Profile of Excellence: Aldo Castaneda, M.D., Ph.D.
Dr. Aldo R. Castañeda believes in giving back. After a highly successful career as a pediatric cardiac surgeon and chief at Boston’s prestigious Children’s Hospital, Aldo Castañeda returned to Guatemala where he had attended medical school many years before to develop a pediatric cardiac unit that trains Latin American surgeons. To date, his foundation has helped fund a unit that performs about 500 surgeries a year on poor children.
Although Guatemalan, Guatemala is not where Castañeda spent his formative years. They were spent near Genoa, Italy, where he was born to Guatemalan parents. When he was 5 years old, the family moved to Munich, Germany, so that his father could attend medical school. After his parents divorced when he was 7, Aldo remained with his mother in Germany while his father returned to Guatemala.
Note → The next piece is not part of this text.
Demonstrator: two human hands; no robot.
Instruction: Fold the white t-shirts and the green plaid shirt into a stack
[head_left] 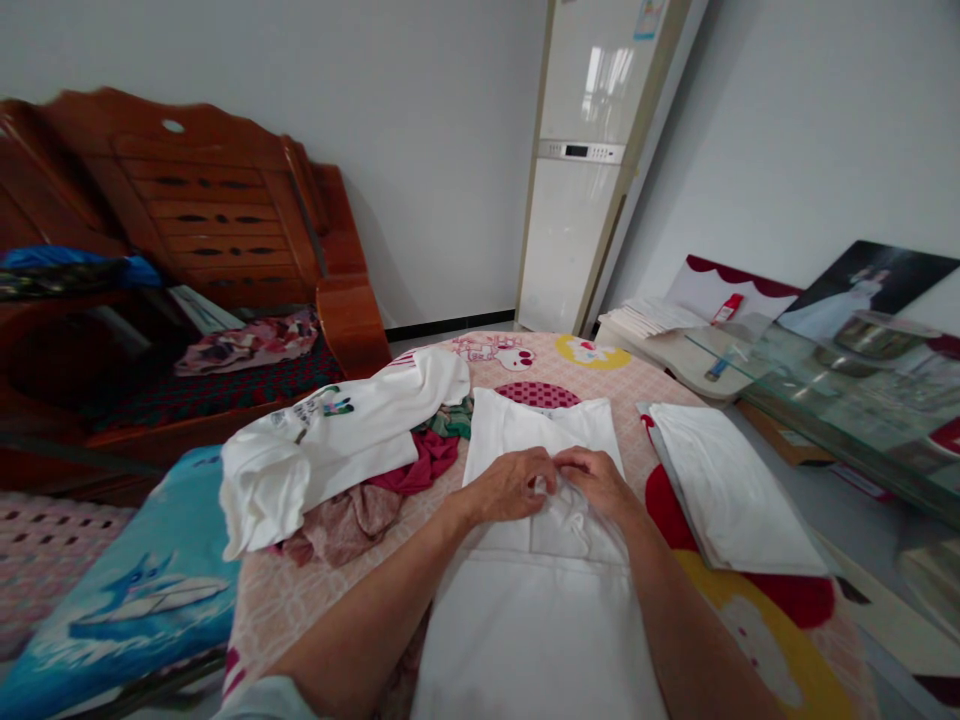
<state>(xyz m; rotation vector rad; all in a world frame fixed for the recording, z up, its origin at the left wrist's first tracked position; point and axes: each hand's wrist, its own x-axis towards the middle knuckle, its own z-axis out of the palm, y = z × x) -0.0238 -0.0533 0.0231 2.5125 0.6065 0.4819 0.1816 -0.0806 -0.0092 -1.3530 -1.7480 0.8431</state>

He, his mother and grandmother survived the difficult years of World War II where bombings frequently sent them into the basement.
But the war experience left its mark and made Castañeda both extremely anti-dictatorial and anti-militaristic. To complete his pre-university studies, Castañeda went to Switzerland where he was introduced to the humanities, which he asserts is important for physicians to be exposed to develop an empathy toward suffering.
While in medical school, Castañeda wrote a thesis on open heart surgery which eventually led him to the University of Minnesota and Dr. Owen Wangensteen’s lab, where he found an important mentor. After Castañeda finished his residency, Wangensteen offered him a position as an assistant professor of surgery.
In 1972, he was invited to become chief at Children’s Hospital in Boston where he strove to create an environment of clinical excellence, while continuing to promote research that would push the frontiers of knowledge — in Boston Children’s case, neonatal repair for complex lesions. In 1983, a transposition of the great arteries on a neonate was performed at Boston Children’s, a milestone that opened up the field of neonatal cardiac surgery.
In an interview for In the Words of the Presidents compiled by Dr. Marc R. Moon and published in 2017 by the American Association of Thoracic Surgery on the occasion of the organization’s 100th anniversary, Castañeda said that a “good teacher is a person with a capacity to make you think and want to learn and who can awaken your intellectual curiosity.”
By virtue of having trained 43 chiefs of pediatric cardiac surgery at Boston Children’s, Castañeda had created such an environment of intellectual curiosity and innovation. More than that, he is a humanitarian with a sense of responsibility toward his patients, their families and society at large.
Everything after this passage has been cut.